### WHAT YOU WILL DO
The answer must be the complete listing, reproduced exactly.

### MATERIAL PROVIDED

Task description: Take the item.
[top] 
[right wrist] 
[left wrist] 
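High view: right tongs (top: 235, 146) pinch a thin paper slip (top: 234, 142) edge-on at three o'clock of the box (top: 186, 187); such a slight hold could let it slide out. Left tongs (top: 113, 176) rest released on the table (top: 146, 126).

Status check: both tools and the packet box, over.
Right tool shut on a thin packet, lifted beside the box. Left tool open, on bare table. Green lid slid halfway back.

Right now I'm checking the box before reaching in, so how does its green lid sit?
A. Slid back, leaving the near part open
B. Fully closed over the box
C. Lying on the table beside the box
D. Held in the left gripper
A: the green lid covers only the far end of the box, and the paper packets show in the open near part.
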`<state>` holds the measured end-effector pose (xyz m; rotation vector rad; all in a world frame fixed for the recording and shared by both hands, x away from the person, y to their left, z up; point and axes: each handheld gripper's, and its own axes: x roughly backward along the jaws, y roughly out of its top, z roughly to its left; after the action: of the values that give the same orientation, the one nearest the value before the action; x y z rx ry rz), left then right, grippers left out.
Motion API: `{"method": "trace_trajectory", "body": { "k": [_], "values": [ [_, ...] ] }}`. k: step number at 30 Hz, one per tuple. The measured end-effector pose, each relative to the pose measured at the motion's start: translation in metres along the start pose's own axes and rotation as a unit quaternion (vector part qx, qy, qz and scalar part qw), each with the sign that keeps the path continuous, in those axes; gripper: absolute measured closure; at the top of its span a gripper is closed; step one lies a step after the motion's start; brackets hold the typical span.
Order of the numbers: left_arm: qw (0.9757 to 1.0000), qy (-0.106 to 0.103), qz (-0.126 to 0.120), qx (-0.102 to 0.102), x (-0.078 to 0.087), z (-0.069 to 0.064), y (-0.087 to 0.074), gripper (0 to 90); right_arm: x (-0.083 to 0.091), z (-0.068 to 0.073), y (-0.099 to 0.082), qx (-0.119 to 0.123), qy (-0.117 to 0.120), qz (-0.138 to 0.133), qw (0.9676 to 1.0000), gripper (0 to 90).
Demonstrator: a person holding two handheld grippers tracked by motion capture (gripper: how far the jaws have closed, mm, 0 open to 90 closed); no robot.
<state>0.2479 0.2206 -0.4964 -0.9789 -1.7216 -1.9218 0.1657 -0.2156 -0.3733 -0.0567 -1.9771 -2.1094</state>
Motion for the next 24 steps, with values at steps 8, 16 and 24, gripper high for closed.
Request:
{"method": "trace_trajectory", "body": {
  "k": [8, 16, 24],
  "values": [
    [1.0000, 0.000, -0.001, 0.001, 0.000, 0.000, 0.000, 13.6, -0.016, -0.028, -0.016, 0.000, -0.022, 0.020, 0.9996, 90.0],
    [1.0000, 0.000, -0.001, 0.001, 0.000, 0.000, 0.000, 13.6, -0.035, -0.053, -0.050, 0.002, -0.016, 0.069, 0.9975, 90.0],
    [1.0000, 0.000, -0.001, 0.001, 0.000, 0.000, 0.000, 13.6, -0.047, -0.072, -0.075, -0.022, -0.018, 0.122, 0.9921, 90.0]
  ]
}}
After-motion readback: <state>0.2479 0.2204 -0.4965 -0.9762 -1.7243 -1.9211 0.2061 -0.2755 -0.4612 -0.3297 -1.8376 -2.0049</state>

### SOLUTION TO THE PROBLEM
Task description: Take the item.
[top] 
[right wrist] 
[left wrist] 
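High view: right tongs (top: 235, 146) pinch a thin paper slip (top: 234, 142) edge-on at three o'clock of the box (top: 186, 187); such a slight hold could let it slide out. Left tongs (top: 113, 176) rest released on the table (top: 146, 126).

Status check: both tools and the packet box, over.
Right tool shut on a thin packet, lifted beside the box. Left tool open, on bare table. Green lid slid halfway back.

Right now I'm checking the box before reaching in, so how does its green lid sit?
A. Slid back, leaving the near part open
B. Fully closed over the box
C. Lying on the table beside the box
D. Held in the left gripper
A: the green lid covers only the far end of the box, and the paper packets show in the open near part.
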`<state>` holds the measured end-effector pose (xyz m; rotation vector rad; all in a world frame fixed for the recording and shared by both hands, x away from the person, y to their left, z up; point and axes: each handheld gripper's, and its own axes: x roughly backward along the jaws, y roughly out of its top, z roughly to its left; after the action: of the values that give the same orientation, the one nearest the value before the action; x y z rx ry rz), left then right, grippers left out.
Motion API: `{"method": "trace_trajectory", "body": { "k": [_], "values": [ [_, ...] ] }}`. k: step number at 30 Hz, one per tuple. The measured end-effector pose, each relative to the pose measured at the motion's start: translation in metres along the start pose's own axes and rotation as a unit quaternion (vector part qx, qy, qz and scalar part qw), each with the sign that keeps the path continuous, in those axes; gripper: absolute measured closure; at the top of its span a gripper is closed; step one lies a step after the motion's start; brackets hold the typical span.
Order of the numbers: left_arm: qw (0.9757 to 1.0000), qy (-0.106 to 0.103), qz (-0.126 to 0.120), qx (-0.102 to 0.102), x (-0.078 to 0.087), z (-0.069 to 0.064), y (-0.087 to 0.074), gripper (0 to 90); right_arm: x (-0.083 to 0.091), z (-0.068 to 0.073), y (-0.099 to 0.082), qx (-0.119 to 0.123), qy (-0.117 to 0.120), qz (-0.138 to 0.133), qw (0.9676 to 1.0000), gripper (0 to 90).
Demonstrator: a person holding two handheld grippers tracked by motion capture (gripper: how far the jaws have closed, mm, 0 open to 90 closed); no robot.
<state>0.2479 0.2206 -0.4964 -0.9789 -1.7216 -1.9218 0.1657 -0.2156 -0.3733 -0.0567 -1.9771 -2.1094</state>
Motion for the next 24 steps, with values at steps 8, 16 and 24, gripper high for closed.
Request:
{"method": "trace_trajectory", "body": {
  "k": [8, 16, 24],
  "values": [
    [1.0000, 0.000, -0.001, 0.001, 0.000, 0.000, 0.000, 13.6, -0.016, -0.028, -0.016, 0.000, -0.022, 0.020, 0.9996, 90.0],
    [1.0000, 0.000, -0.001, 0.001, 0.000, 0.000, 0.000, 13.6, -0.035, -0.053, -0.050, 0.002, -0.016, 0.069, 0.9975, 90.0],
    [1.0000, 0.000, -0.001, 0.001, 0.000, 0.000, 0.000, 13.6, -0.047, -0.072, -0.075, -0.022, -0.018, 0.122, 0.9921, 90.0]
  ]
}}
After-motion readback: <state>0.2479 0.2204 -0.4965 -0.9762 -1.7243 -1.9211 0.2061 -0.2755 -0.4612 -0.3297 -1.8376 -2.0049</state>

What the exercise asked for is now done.